* **Your instructions**
Of the lines below, copy those that hold the word "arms".

[Start of Attachment]

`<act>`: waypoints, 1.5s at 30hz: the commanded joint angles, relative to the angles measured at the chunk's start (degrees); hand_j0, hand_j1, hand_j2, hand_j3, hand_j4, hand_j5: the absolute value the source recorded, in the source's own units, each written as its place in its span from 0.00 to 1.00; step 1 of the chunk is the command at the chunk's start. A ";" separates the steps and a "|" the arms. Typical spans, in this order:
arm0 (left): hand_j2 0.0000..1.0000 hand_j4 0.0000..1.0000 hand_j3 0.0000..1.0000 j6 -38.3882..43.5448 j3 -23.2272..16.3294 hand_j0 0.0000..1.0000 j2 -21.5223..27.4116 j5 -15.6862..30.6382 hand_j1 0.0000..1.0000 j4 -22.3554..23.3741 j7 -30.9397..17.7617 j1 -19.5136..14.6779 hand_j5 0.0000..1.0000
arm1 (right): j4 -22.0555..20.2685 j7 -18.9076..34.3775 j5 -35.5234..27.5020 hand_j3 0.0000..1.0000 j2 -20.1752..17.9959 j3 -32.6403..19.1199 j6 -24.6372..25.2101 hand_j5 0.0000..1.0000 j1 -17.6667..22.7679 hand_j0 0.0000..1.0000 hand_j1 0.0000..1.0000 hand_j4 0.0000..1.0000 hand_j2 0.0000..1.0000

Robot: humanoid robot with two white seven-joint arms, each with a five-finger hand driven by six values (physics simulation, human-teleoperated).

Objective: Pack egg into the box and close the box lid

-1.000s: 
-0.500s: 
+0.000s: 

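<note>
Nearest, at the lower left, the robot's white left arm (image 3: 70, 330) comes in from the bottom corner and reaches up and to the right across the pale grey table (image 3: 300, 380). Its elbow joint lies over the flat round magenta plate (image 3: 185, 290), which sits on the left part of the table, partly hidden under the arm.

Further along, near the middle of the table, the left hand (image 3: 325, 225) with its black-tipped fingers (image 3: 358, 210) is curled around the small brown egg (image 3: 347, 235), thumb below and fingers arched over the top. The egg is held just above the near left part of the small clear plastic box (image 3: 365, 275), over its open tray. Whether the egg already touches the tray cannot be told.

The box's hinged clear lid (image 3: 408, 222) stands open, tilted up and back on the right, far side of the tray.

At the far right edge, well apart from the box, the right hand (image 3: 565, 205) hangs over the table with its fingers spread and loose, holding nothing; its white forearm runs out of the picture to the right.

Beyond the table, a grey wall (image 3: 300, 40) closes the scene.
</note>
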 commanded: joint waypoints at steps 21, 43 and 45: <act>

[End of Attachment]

* **Task solution**
`<act>`: waypoints, 1.5s at 30hz: the commanded joint angles, relative to the angles measured at the chunk's start (degrees); hand_j0, hand_j1, hand_j2, hand_j3, hand_j4, hand_j5: the absolute value the source recorded, in the source's own units, each written as its place in its span from 0.00 to 1.00; step 1 of the chunk is the command at the chunk's start. A ";" separates the steps and a "|" the arms. Typical spans, in this order:
Robot: humanoid robot with two white seven-joint arms, each with a five-finger hand driven by six values (physics simulation, human-teleoperated).

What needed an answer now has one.